Garwin Davis, Sunday Gleaner Writer
Donald Buchanan, retiring MP, St. Elizabeth SW. - File
If history should mean anything - Dr. Phinn or no Dr. Phinn - the party standings in St. Elizabeth South West, according to a recent Gleaner-commissioned Bill Johnson poll, do not bode well for the governing People's National Party (PNP) and its quest for a record fifth consecutive term in office.
In every election since the country gained independence in 1962, St. Elizabeth South West has gone with the party that ends up forming the government. As a matter of fact, 1959 - the year the constituency was created - was the only time it had gone to the party in opposition, and barely so. The PNP's E.V.V. Allen lost by the smallest of whiskers (five votes) to the Jamaica Labour Party's (JLP) C.D. Wright .
In 1962, when the JLP formedthe government, Wright was again returned as MP, following his victory over the PNP's W.M. Forde-Walters. In 1967, he made it three from three, by easily brushing aside the challenge of the PNP's H.B. Crawford. It was also the second consecutive general election victory for the JLP.
Michael Manley era
Then came 1972 and the Michael Manley era. In the PNP's return to power, a young lawyer named Melford Brown would finally send Wright back to the peaceful confines of private life by defeating him by some 944 votes.

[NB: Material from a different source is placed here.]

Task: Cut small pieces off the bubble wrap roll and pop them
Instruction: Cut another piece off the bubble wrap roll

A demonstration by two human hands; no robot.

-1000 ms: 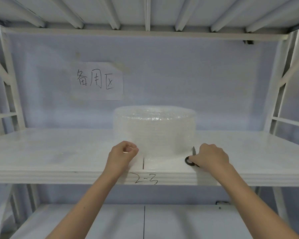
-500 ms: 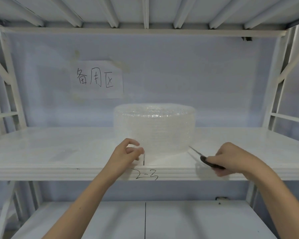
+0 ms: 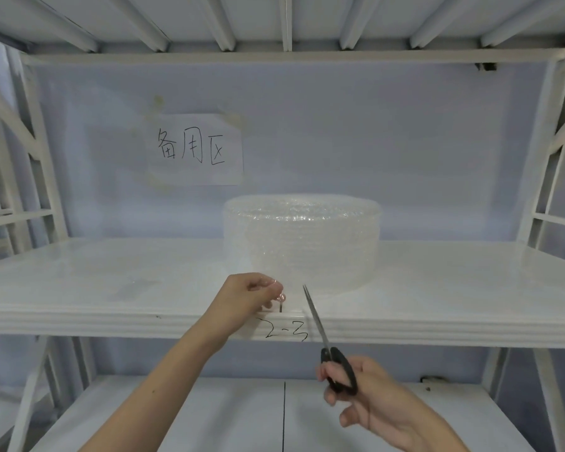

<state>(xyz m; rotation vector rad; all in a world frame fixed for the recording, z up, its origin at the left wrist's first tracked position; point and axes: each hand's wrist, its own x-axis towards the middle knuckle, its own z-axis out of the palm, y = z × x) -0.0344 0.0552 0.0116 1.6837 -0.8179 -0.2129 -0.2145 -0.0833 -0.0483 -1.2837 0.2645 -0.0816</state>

Wright's shot at a last hurrah was again rebuffed by Brown in the PNP's victory in 1976, this time by a reduced margin of just over 200 votes.

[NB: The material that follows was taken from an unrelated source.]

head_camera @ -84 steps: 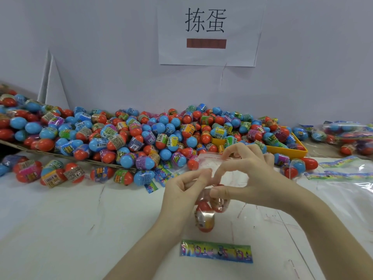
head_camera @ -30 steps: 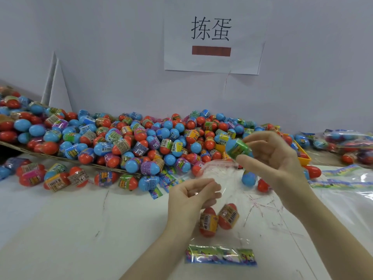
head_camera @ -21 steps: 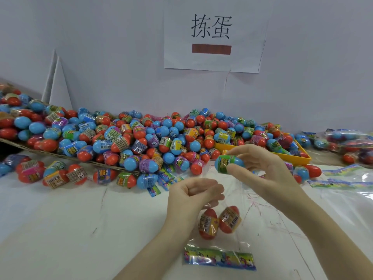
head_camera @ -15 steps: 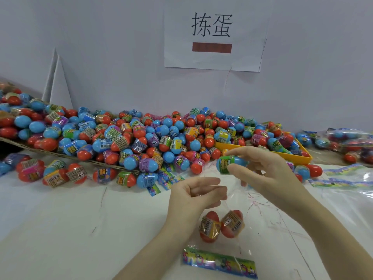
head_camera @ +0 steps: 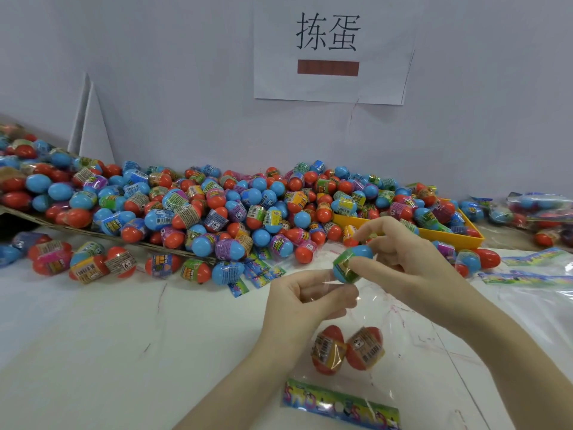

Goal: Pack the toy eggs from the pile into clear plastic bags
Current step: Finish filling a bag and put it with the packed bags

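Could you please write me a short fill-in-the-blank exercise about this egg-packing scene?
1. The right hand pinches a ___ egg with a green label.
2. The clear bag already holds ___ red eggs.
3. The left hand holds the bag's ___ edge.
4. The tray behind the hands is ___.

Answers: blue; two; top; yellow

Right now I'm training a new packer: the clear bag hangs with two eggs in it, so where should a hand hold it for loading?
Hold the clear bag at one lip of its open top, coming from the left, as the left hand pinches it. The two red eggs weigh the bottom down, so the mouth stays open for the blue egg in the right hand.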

Enter Donald Buchanan in 1980. In what was a massive electoral defeat for the PNP, Buchanan lost the St. Elizabeth South West seat by an embarrassing 3,020 votes to the JLP's Donald Sangster. There was a snap election in 1983 which the PNP boycotted. However, in 1989, Buchanan would not only avenge the Sangster defeat but would later put together a string of four consecutive victories (1989-2002), enabling him to become the longest-serving MP in the history of the constituency. The PNP was also returned to power on each of those occasions.
Buchanan not helping
Buchanan, however, based on Johnson's March 10 poll numbers, does not seem to be helping Redwood much. In fact, when the numbers are analysed closely, the four-term MP, despite his years of experience as a government minister, could be more of a liability to Redwood's campaign than an asset. Fifty-nine per cent of those polled say they have an unfavourable opinion of Buchanan, as opposed to 26 per cent who say they have a favourable opinion of him; 15 per cent say they had no opinion of him whatsoever.